### WHAT YOU HAVE TO DO
Which lines of the records contain the word "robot"? Show each of them.
Segment Open
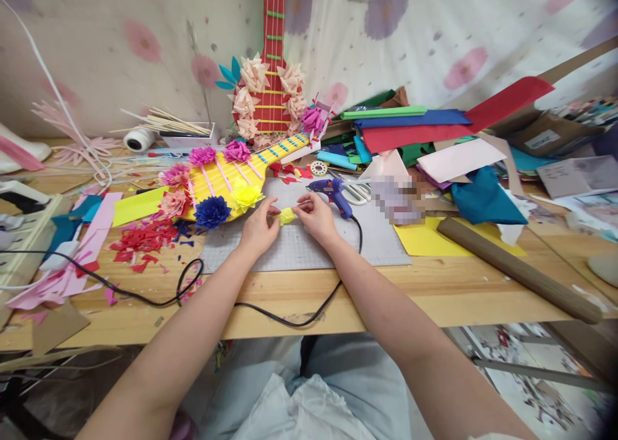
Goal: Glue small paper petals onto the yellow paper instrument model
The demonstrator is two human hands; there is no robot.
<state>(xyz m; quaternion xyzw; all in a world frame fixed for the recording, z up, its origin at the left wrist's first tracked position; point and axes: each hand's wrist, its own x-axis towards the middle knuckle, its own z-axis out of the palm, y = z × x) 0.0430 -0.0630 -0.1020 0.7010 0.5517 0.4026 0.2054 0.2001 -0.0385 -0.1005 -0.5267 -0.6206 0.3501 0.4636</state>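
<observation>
Above the grey cutting mat (270,250), a small piece of yellow paper (288,216) sits between my two hands. My left hand (261,228) is closed at its left end, thumb and fingers pinched together. On the right end, the fingertips of my right hand (316,218) grip the paper. Just behind my left hand lies a yellow toy guitar (217,186) decorated with paper flowers, among them a yellow flower (247,195) and a dark blue flower (212,212). A blue glue gun (335,194) rests right beside my right hand.
A black cord (299,324) loops along the table's front. Red paper scraps (145,237) lie at left. Scissors (357,193), coloured sheets (425,131) and a brown roll (516,269) are at right. A red toy guitar (273,99) stands against the curtain.
</observation>
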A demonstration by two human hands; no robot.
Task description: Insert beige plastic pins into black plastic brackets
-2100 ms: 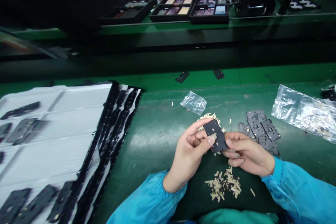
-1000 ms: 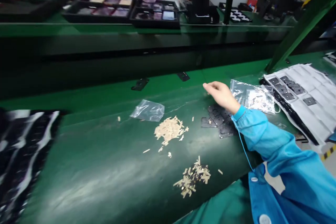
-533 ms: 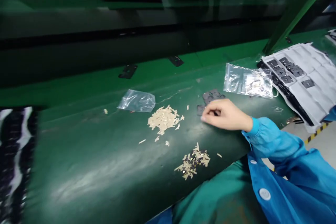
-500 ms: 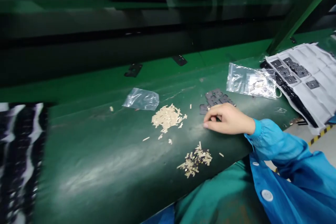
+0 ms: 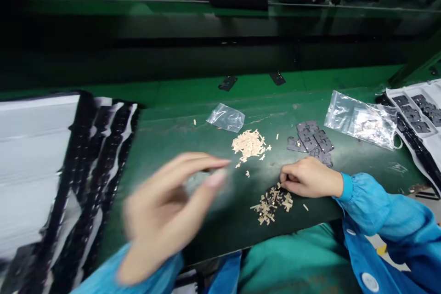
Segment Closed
### EXERCISE SOLUTION
The demonstrator is two human hands; there is no robot.
A demonstration by two human hands; no robot.

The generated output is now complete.